Transgenic mice were generated by 2-cell cytoplasmic microinjection using the 2C-HR-CRISPR method (Gu 2018). To obtain embryos for microinjection, 5-6 week old female CD-1 (ICR) (Charles River) mice were superovulated via intraperitoneal injection with 5 IU pregnant mare serum gonadotropin (PMSG, Sigma, G4527), followed by 5 IU human chorionic gonadotropin (hCG, Sigma, 9002-61-3) 47 hours later. Superovulated females were then mated with 8-20 week old CD-1 males and embryos derived from this cross were isolated at E1.5 (2-cell) by dissecting and flushing oviducts. Microinjection of E1.5 embryos was performed in M2 media (CytoSpring, M2115) in an open glass chamber using a Leica DMi8 inverted microscope equipped with a FemtoJet (Eppendorf), micromanipulators (Leica microsystems), and a pinpoint electroporator device (micro-ePore, World Precision Instruments). Microinjection mixes were prepared in nuclease-free injection buffer (10 mM Tris-HCl, pH 7.4 and 0.25 mM EDTA) with 30 ng/μL targeting plasmid (as described above), 100 ng/μL Cas9 mRNA and 50 ng/μL sgRNA. See below details on Cas9 mRNA and sgRNA microinjection reagents. Microinjected embryos were immediately transferred to pseudopregnant females via surgical oviduct transfer and gestated until birth. An ear biopsy of the pups was obtained at two weeks of age, genomic DNA was isolated using and Extract-N-Amp kit (Sigma, XNAT2-1KT) and genotyping PCR was used to identify founder mice containing the mScarlet-I-Sox2 edit. Primers used: TCCCACAACGAGGACTACAC and CTTCAGCTCCGTCTCCATCA at an annealing temperature of 60°C. Founders were then crossed to CD-1 mice to obtain the N1 generation, which were genotyped using PCR and Sanger sequenced for correct integration of the reporter construct. N1 mice identified as heterozygous were bred together, however, only heterozygous offspring were obtained, indicating that this transgenic line could only be maintained in the heterozygous state. mScarlet-I-Sox2 heterozygous animals were fertile and did not present any obvious phenotype. For validation of mScarlet-I-SOX2 expression, embryos were treated for 48 hours, from E1.5 (2-cell) through E3.5 (blastocyst) with 20uM ROCKi (Sigma, Y0503) in KSOM Embryomax (Sigma, MR-101-D) under LifeGlobal paraffin oil (CopperSurgical, LGPO-500) at 37°C, 5% O2, and 5% CO2.

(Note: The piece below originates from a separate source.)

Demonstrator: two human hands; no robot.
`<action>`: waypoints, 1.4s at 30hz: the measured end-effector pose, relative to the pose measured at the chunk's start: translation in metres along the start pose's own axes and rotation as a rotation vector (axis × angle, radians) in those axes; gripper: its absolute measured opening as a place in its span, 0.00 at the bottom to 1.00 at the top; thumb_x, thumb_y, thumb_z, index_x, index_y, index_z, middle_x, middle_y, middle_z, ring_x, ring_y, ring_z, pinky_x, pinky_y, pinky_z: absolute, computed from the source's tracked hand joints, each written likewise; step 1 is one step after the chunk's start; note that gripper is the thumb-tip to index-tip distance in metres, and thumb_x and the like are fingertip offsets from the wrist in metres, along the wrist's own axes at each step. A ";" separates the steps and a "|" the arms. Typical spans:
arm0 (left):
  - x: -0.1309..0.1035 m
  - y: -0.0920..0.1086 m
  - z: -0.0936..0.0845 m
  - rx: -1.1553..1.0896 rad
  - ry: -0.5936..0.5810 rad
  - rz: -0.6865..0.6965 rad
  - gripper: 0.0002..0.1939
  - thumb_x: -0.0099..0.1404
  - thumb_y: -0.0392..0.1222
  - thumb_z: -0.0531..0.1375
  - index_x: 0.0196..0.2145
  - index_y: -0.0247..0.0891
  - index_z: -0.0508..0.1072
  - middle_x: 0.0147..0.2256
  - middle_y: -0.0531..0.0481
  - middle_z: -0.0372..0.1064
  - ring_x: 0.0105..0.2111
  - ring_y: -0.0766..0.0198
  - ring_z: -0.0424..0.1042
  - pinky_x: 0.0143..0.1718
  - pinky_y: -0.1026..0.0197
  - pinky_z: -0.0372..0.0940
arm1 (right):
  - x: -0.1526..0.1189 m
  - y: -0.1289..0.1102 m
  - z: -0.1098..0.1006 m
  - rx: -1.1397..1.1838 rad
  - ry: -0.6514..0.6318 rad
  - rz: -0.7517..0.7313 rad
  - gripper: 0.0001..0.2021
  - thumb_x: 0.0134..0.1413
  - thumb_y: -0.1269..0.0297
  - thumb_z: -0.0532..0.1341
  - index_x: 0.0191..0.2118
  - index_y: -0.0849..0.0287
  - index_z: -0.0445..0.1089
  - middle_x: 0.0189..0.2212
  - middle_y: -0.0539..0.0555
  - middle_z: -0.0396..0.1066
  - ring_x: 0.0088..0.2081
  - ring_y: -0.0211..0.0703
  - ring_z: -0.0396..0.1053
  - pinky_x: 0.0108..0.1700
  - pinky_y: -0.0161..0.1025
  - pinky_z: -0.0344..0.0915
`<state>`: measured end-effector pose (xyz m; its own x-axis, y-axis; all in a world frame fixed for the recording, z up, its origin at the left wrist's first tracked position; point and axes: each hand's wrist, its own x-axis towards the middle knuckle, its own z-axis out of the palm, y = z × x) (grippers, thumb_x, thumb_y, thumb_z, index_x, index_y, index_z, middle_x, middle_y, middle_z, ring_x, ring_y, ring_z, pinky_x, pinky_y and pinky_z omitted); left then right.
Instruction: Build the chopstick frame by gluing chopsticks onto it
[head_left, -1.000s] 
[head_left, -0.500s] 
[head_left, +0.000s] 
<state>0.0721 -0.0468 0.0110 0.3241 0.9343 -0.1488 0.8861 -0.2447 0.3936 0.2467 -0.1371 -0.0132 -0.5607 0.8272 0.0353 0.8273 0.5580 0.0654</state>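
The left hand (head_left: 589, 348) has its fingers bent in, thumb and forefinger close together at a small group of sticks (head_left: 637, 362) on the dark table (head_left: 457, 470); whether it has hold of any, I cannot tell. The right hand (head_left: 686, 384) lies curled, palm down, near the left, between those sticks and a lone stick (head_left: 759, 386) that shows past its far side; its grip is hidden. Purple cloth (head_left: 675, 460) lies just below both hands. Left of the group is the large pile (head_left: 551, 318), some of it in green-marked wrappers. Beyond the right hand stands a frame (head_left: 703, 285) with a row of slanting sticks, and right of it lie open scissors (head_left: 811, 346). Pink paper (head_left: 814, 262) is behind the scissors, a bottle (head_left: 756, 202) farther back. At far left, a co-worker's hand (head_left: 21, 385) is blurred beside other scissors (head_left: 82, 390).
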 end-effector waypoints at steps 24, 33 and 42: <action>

Reagents for microinjection.
In vitro transcription of mRNA was performed as described previously (Gu 2018). Briefly, pCS2-H2B-miRFP720 plasmid (cloned into pCS2 vector using miRFP720 sequence obtained from Addgene plasmid #136560) or pCS2-Cas9 plasmid (Addgene 122948) was linearized with NotI (New England Biolabs, R3189L) digestion and mRNA was synthesized using an mMessage mMachine SP6 intro transcription kit (Thermo Fisher Scientific, AM1340). mRNA was purified using an RNeasy Cleanup kit (Qiagen, 74104). mRNA was eluted into RNAse-free water and stored at −80°C.
Embryo isolation and microinjection for imaging.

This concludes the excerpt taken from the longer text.